The isolation of pregnandiol from the urine of pregnant mares has been reported by Marker, et al. 1 A method for the isolation of pregnandiol from the urine of pregnant mares based on a method for the quantitative determination of pregnandiol in human pregnancy urine 2 is herewith described because of its relative simplicity and possible application in the study of the function of the corpus luteum of other animals.

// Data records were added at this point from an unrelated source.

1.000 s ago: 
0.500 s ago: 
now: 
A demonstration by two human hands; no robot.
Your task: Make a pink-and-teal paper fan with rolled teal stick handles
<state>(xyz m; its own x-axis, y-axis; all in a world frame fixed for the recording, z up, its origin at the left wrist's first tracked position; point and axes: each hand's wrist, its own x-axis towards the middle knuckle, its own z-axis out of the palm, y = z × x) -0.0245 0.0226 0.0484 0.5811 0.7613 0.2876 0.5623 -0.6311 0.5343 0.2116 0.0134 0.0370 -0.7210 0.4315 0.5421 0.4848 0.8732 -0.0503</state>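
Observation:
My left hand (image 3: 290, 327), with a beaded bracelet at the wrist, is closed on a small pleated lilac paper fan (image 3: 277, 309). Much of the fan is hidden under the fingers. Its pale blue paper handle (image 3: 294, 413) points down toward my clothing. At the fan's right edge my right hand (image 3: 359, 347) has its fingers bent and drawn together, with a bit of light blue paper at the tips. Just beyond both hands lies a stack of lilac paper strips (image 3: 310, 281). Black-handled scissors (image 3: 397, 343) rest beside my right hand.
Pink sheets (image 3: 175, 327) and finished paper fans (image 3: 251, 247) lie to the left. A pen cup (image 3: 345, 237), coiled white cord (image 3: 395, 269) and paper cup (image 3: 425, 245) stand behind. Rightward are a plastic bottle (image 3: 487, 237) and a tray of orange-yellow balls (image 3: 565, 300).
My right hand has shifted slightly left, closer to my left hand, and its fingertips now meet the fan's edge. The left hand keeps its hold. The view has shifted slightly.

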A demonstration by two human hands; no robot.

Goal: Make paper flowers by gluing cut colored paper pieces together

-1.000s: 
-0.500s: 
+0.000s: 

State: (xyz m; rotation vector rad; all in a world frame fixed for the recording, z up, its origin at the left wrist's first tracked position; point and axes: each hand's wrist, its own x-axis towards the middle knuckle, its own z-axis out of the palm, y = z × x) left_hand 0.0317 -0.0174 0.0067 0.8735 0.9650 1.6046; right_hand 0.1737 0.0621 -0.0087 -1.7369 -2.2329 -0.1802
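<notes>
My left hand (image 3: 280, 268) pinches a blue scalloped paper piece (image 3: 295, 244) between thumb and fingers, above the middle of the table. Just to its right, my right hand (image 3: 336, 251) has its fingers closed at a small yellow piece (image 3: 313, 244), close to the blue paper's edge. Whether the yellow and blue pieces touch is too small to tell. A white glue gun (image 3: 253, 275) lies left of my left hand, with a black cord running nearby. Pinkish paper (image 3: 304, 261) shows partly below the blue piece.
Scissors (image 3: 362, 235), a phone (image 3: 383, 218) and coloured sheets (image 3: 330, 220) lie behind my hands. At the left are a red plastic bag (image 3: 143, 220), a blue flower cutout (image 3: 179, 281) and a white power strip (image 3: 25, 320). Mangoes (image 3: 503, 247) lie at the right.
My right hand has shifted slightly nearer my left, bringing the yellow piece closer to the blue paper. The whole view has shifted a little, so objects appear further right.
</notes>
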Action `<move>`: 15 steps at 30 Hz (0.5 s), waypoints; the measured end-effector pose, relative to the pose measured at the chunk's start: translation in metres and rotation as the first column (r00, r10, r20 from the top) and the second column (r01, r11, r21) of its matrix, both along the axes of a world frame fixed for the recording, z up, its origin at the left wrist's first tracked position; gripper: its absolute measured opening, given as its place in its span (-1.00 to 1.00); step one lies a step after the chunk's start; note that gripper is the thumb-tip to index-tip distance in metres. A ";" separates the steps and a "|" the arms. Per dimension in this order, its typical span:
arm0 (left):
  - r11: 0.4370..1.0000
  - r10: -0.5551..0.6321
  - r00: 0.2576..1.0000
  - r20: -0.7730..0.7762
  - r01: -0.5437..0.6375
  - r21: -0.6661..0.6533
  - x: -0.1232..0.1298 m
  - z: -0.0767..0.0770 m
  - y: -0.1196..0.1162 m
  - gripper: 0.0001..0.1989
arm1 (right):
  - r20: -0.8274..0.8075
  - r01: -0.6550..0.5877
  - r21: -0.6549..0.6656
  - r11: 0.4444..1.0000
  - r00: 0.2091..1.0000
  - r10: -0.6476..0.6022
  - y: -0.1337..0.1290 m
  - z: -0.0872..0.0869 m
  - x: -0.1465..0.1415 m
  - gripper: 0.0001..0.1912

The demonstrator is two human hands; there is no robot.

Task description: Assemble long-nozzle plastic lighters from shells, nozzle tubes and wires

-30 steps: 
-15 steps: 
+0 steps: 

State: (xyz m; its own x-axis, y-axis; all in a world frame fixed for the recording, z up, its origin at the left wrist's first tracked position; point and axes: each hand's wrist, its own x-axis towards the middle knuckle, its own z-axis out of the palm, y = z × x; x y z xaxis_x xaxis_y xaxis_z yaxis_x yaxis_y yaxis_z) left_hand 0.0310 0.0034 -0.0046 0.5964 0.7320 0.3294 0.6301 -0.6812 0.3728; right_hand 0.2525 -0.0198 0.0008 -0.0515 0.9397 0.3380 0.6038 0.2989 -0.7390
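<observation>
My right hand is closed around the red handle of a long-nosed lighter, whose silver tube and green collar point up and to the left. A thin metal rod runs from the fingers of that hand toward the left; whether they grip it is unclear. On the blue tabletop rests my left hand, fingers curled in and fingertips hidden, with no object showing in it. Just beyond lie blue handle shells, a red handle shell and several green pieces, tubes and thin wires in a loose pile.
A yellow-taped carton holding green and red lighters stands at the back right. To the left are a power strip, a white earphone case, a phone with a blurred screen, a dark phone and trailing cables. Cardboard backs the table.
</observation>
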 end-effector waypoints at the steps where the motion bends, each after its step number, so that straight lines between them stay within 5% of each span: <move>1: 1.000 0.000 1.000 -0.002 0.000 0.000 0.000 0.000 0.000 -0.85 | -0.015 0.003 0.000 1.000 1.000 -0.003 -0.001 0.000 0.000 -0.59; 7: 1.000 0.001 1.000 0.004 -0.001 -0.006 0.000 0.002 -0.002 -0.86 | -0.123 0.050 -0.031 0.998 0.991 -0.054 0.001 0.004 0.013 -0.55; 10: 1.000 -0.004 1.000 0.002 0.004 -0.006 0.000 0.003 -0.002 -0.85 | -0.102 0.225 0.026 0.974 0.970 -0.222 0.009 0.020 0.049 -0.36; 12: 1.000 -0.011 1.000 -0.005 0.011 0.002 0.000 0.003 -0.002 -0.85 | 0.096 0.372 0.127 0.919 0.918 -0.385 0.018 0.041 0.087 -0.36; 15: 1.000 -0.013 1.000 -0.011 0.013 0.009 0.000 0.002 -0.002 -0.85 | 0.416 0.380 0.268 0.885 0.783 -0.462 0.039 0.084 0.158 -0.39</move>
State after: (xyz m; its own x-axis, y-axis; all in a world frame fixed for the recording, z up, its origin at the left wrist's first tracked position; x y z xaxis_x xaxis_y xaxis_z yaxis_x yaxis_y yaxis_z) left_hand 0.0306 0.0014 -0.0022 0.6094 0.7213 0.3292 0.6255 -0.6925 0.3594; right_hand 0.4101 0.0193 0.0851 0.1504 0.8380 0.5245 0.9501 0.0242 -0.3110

The fresh urine∗ without the addition of preservative is incubated at 37°C for 96 hours. It is filtered with suction and the precipitate is collected and heated with 100 cc of 95% ethyl alcohol. The alcoholic mixture is filtered with suction. This filtrate is evaporated to dryness and the residue taken up in 10 cc of acetone and 10 cc of a 0.1 N solution of NaOH. When complete solution is effected with moderate heating, the volume is brought to 50 cc by the addition of 30 cc of 0.1 N NaOH. The solution is placed in the cold and pregnandiol completely precipitates when the solution is thoroughly chilled. The pregnandiol is collected by filtration with suction and the precipitate is washed with warm water. The precipitate is dissolved in a minimum amount of hot acetone and 2 volumes of 0.1 N NaOH added. This is put in the cold to effect precipitation. A third precipitation using a minimum amount of ethyl alcohol and two volumes of water usually give a pure product.

The essential points in the procedure are: (1) The liberation of the free form of pregnandiol from its conjugation form by enzyme action during incubation; (2) the insolubility of pregnandiol in aqueous solutions such as urine : (3) the purification of pregnandiol by precipitation from alkaline acetone.